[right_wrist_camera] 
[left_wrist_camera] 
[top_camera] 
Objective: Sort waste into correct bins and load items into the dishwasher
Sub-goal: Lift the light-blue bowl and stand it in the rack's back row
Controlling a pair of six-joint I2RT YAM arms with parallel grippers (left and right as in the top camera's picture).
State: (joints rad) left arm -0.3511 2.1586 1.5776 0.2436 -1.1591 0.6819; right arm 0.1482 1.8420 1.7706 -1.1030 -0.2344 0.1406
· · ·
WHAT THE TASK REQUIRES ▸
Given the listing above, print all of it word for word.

TASK RESPONSE ▸
[right_wrist_camera] 
[left_wrist_camera] 
[top_camera] 
Objective: Sort waste into correct bins and load items into the dishwasher
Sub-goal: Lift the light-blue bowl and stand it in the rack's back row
Controlling a pair of six-joint I2RT YAM arms with parallel grippers (left and right as in the top camera's picture).
State: (joints rad) left arm -0.3511 2.1586 1.5776 0.2436 -1.1591 0.6819; right arm 0.1482 1.8420 1.7706 -1.1030 -0.2344 0.1406

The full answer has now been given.